#### PROBLEM TO SOLVE:
From the listing below, restate word for word the lines from the line containing "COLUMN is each" down through the line containing "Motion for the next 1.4". Exclude pictures.

#### RECORDS PROVIDED:

▼

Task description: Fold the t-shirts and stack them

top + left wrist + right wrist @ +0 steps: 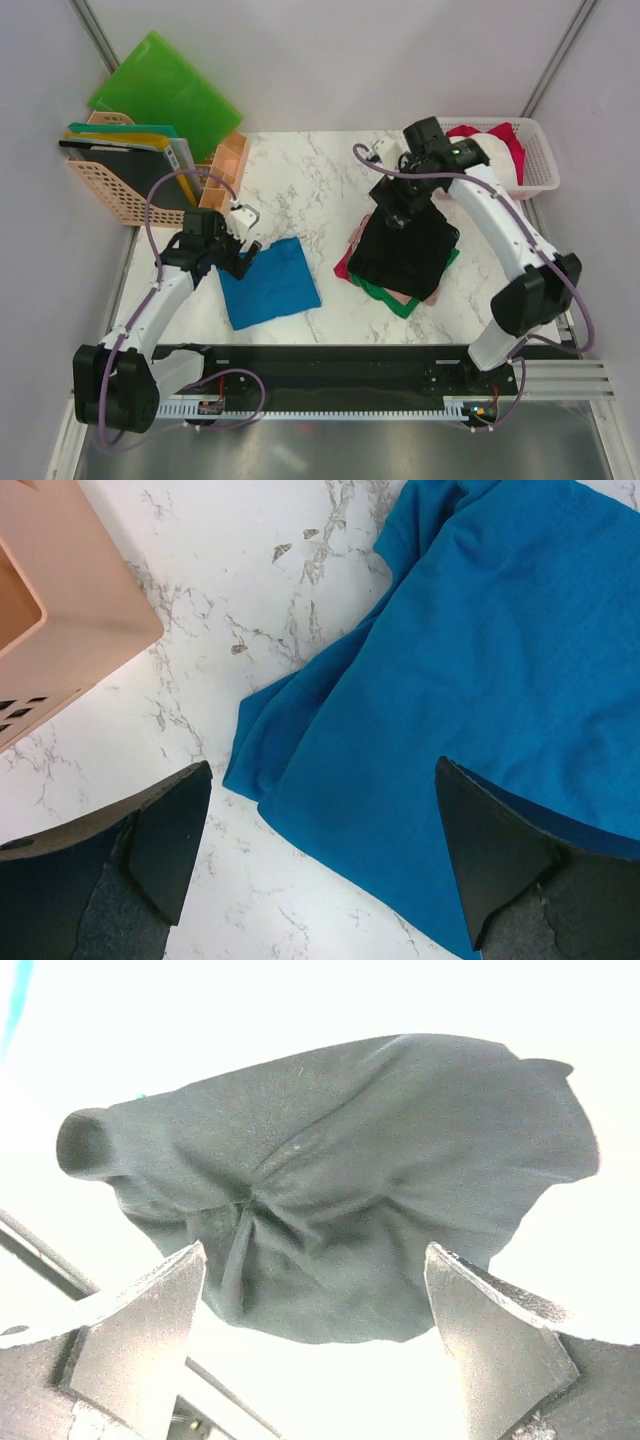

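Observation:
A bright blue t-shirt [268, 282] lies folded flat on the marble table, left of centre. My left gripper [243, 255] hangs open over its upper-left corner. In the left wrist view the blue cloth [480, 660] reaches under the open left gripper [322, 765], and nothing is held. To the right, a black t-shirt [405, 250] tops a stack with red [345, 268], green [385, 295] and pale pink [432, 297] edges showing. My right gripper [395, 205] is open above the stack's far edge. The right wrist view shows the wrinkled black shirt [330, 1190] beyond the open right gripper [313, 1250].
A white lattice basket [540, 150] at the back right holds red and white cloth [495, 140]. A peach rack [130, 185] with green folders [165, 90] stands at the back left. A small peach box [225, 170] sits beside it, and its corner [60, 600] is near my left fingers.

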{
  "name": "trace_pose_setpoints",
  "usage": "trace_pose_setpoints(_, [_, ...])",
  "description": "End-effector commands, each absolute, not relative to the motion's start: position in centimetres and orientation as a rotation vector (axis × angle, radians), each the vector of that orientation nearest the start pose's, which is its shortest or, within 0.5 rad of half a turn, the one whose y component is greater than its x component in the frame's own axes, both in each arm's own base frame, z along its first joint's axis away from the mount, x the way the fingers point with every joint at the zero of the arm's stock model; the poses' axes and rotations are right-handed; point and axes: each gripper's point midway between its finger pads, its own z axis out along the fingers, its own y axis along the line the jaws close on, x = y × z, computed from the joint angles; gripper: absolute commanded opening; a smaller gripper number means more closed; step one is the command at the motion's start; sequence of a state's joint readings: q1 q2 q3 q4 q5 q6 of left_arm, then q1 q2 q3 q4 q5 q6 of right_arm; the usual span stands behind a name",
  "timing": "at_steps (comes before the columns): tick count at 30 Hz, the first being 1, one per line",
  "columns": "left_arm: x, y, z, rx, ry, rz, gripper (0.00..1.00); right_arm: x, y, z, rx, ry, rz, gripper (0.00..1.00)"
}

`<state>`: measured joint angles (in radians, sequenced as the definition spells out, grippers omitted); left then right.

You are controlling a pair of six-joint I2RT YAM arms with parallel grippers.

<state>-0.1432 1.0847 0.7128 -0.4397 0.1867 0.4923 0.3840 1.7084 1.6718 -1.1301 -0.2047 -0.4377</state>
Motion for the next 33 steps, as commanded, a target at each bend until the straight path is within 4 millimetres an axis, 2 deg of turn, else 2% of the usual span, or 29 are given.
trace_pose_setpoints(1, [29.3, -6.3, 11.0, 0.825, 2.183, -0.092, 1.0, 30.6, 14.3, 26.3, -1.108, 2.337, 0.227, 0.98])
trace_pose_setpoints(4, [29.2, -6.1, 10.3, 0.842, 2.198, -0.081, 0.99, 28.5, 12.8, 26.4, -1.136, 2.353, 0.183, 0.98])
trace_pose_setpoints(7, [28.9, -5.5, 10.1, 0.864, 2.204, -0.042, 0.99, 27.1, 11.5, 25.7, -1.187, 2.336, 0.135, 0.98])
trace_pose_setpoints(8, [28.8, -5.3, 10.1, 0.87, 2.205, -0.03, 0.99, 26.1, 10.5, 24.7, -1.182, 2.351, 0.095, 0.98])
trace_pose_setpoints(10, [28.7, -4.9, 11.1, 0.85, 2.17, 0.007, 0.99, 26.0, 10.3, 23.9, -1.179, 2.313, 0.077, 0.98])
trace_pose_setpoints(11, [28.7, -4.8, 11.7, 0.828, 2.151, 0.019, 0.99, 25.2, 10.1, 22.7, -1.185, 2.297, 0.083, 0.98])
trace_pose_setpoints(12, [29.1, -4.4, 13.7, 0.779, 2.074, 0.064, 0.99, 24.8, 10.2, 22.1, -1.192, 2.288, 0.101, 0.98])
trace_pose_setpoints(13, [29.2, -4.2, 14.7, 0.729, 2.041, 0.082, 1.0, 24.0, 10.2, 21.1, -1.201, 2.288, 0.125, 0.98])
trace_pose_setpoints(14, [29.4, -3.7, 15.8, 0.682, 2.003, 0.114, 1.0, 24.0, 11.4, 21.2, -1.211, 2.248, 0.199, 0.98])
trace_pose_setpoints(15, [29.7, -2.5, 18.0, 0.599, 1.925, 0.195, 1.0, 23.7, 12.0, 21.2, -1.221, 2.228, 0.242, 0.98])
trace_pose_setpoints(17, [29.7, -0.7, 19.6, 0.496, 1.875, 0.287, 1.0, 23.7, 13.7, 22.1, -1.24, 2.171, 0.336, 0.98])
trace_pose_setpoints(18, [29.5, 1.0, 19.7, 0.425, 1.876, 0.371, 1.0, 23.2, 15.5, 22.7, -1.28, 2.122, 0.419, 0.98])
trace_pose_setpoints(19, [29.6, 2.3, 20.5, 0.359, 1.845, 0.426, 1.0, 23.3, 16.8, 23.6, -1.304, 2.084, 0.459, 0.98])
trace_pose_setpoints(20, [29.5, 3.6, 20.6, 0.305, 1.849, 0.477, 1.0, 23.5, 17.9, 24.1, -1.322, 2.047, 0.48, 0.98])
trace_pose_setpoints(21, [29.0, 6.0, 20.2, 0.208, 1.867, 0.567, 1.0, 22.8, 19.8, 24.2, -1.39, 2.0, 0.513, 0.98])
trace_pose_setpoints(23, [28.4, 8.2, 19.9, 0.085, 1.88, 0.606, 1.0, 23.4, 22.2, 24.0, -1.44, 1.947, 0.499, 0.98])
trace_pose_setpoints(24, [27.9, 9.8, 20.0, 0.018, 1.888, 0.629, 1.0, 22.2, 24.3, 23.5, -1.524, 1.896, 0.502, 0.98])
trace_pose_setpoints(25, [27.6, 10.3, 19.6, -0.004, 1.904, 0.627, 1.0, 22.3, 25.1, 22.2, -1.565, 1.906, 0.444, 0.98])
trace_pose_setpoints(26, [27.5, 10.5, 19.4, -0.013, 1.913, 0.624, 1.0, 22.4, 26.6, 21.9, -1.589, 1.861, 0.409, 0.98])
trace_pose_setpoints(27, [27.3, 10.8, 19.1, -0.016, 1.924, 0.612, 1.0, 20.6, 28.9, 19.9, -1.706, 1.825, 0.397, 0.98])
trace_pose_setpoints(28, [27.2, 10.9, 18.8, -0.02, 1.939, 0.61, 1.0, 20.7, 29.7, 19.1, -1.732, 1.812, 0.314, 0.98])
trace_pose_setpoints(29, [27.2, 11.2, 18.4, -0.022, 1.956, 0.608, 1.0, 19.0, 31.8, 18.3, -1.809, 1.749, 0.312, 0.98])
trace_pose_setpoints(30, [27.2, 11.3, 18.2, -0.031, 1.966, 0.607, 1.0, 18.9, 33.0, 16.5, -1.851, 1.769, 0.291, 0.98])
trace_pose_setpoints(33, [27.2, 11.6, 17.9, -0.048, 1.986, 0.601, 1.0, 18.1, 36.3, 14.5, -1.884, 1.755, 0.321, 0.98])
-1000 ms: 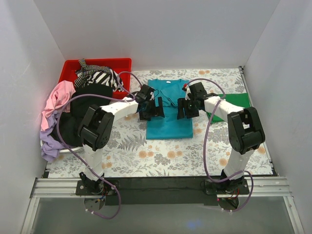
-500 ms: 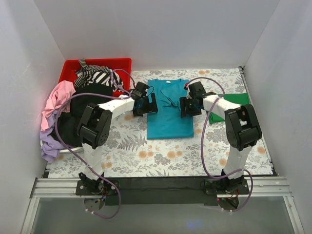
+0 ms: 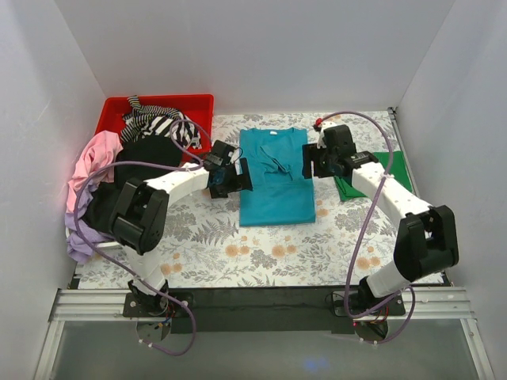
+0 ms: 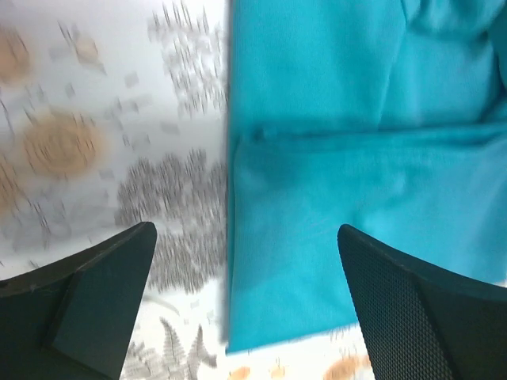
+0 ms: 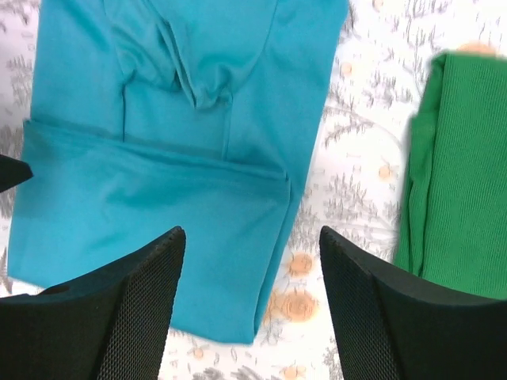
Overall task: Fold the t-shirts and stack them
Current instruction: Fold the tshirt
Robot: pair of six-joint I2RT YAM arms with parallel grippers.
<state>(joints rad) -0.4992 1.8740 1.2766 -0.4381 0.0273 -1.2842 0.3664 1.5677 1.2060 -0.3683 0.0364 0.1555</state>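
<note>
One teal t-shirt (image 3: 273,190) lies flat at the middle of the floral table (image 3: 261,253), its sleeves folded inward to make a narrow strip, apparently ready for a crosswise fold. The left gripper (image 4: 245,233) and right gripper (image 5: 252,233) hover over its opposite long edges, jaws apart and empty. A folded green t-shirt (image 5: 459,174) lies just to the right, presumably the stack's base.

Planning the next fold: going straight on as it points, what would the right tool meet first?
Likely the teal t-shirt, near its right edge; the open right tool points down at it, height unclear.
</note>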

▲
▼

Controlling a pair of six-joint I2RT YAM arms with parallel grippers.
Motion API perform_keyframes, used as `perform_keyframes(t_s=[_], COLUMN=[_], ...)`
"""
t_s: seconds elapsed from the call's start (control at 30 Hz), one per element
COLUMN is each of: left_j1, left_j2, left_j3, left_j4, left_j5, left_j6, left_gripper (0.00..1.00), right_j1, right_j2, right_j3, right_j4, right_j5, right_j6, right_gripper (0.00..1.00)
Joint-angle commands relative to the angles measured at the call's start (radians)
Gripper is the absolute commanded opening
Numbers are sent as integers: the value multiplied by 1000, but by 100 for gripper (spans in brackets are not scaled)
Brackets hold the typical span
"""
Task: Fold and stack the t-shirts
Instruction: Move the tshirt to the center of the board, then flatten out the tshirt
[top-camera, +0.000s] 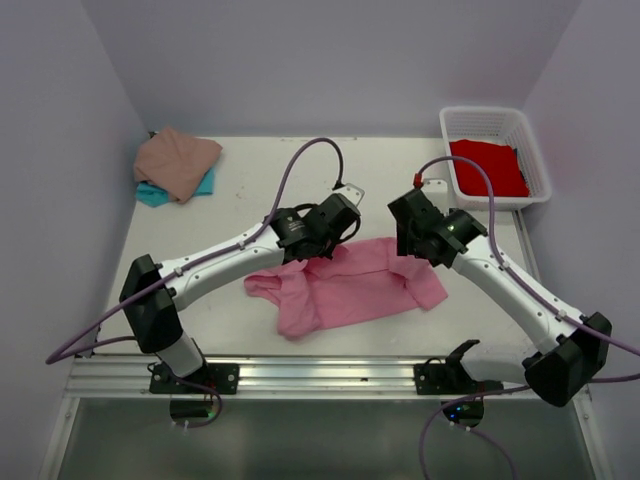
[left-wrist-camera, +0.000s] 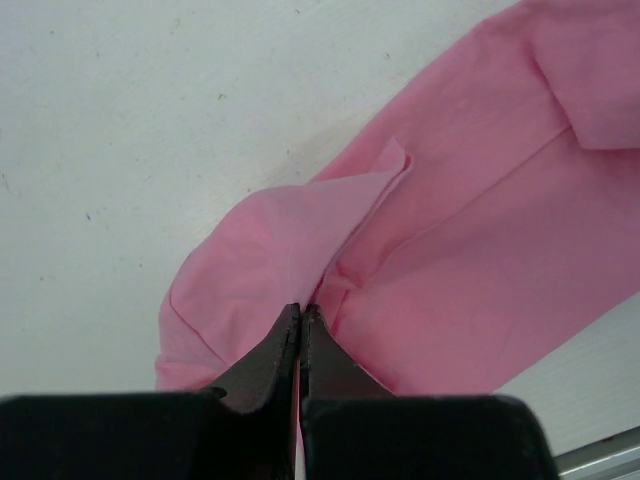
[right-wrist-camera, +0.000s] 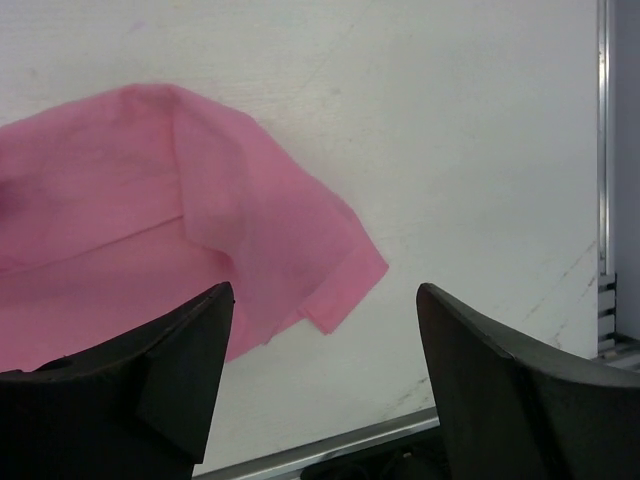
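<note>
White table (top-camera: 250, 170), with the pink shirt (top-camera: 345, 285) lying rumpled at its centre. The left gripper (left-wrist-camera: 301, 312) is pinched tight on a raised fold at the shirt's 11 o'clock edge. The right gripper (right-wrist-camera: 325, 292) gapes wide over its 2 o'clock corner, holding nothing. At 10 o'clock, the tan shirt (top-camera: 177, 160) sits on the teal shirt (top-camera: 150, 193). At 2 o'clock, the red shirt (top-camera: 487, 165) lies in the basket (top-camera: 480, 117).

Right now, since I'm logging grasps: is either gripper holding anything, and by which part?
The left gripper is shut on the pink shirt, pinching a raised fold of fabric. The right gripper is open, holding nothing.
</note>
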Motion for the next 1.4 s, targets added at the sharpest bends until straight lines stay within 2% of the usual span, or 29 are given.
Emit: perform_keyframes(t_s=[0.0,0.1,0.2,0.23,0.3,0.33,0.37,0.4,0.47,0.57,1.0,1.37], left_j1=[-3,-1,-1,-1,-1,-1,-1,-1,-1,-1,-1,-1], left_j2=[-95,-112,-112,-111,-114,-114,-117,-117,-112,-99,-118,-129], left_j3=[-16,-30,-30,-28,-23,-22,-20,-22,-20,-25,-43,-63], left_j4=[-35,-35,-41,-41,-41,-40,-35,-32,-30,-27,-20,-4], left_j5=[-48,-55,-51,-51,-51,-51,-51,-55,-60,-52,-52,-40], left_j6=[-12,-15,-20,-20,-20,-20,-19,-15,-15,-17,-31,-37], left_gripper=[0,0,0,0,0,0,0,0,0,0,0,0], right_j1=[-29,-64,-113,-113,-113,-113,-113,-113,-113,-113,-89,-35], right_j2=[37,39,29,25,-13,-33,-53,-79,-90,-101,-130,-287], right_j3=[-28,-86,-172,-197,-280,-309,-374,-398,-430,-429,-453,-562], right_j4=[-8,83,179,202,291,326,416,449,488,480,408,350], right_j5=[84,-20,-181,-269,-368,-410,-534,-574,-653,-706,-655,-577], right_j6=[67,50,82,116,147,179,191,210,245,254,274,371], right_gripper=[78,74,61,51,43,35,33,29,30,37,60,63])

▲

#### SOLUTION FOR THIS PROBLEM:
COLUMN is each of: left_j1, left_j2, left_j3, left_j4, left_j5, left_j6, left_gripper (0.00..1.00), right_j1, right_j2, right_j3, right_j4, right_j5, right_j6, right_gripper (0.00..1.00)
Joint-angle commands relative to the angles measured at the call's start (radians)
Gripper is the absolute commanded opening
Numbers are sent as integers: the value multiplied by 1000, but by 100 for gripper (spans in brackets are not scaled)
Brackets hold the typical span
"""
Task: Fold and stack the t-shirts
Instruction: Move the tshirt to the center of the board, then flatten out the tshirt
[top-camera, +0.000s] 
[left-wrist-camera, +0.000s] 
[right-wrist-camera, +0.000s] 
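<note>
White table (top-camera: 250, 170), with the pink shirt (top-camera: 345, 285) lying rumpled at its centre. The left gripper (left-wrist-camera: 301, 312) is pinched tight on a raised fold at the shirt's 11 o'clock edge. The right gripper (right-wrist-camera: 325, 292) gapes wide over its 2 o'clock corner, holding nothing. At 10 o'clock, the tan shirt (top-camera: 177, 160) sits on the teal shirt (top-camera: 150, 193). At 2 o'clock, the red shirt (top-camera: 487, 165) lies in the basket (top-camera: 480, 117).

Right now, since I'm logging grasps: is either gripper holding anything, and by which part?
The left gripper is shut on the pink shirt, pinching a raised fold of fabric. The right gripper is open, holding nothing.
</note>
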Motion for the next 1.4 s, targets added at the sharpest bends until straight lines stay within 2% of the usual span, or 29 are given.

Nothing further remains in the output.